What to work on:
Exactly as written, set down each line of the data below except its pictures.
=== Section Start ===
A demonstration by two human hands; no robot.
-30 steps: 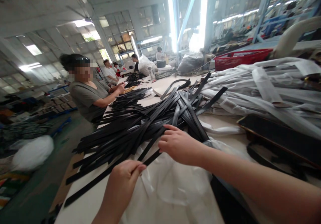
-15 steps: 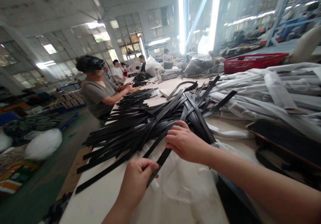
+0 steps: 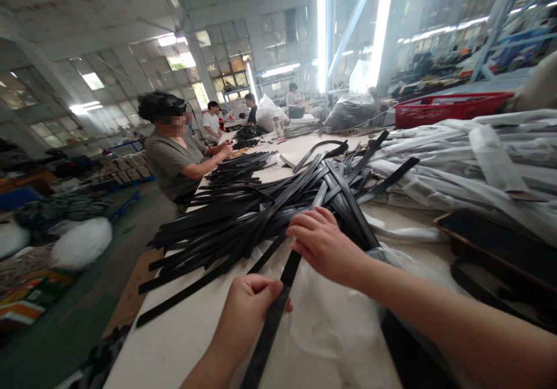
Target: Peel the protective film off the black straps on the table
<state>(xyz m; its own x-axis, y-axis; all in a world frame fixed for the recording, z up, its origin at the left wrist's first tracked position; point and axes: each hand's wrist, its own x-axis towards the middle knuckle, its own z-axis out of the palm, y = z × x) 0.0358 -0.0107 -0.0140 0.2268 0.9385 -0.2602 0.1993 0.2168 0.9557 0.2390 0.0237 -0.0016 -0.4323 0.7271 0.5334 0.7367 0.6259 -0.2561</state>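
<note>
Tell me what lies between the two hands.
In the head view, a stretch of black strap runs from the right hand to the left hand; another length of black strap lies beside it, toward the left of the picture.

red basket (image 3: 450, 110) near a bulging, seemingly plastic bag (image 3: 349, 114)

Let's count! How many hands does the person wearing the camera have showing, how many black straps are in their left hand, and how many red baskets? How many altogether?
Left hand and right hand: 2
Black strap in the left hand: 1
Red basket: 1
Total: 4
</note>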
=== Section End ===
Reply:
A demonstration by two human hands; no robot.
-30 steps: 
-15 steps: 
+0 steps: 
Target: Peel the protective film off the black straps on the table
<state>(xyz m; its own x-axis, y-axis; all in a world frame fixed for the recording, z up, its origin at the left wrist's first tracked position; point and axes: each hand's wrist, its own x-axis towards the middle knuckle, its own z-axis out of the palm, y = z × x) 0.0358 -0.0107 -0.0140 0.2268 0.9385 -0.2602 0.1993 0.2168 0.9557 0.2390 0.0237 -0.0016 -0.4323 0.7271 0.5334 0.7367 0.6259 -0.2561</state>
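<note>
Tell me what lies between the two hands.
In the head view, a stretch of black strap runs from the right hand to the left hand; another length of black strap lies beside it, toward the left of the picture.

red basket (image 3: 450, 110) near a bulging, seemingly plastic bag (image 3: 349, 114)

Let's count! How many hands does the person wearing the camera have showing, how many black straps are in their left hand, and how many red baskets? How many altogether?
Left hand and right hand: 2
Black strap in the left hand: 1
Red basket: 1
Total: 4
</note>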

There is no additional output for this exercise.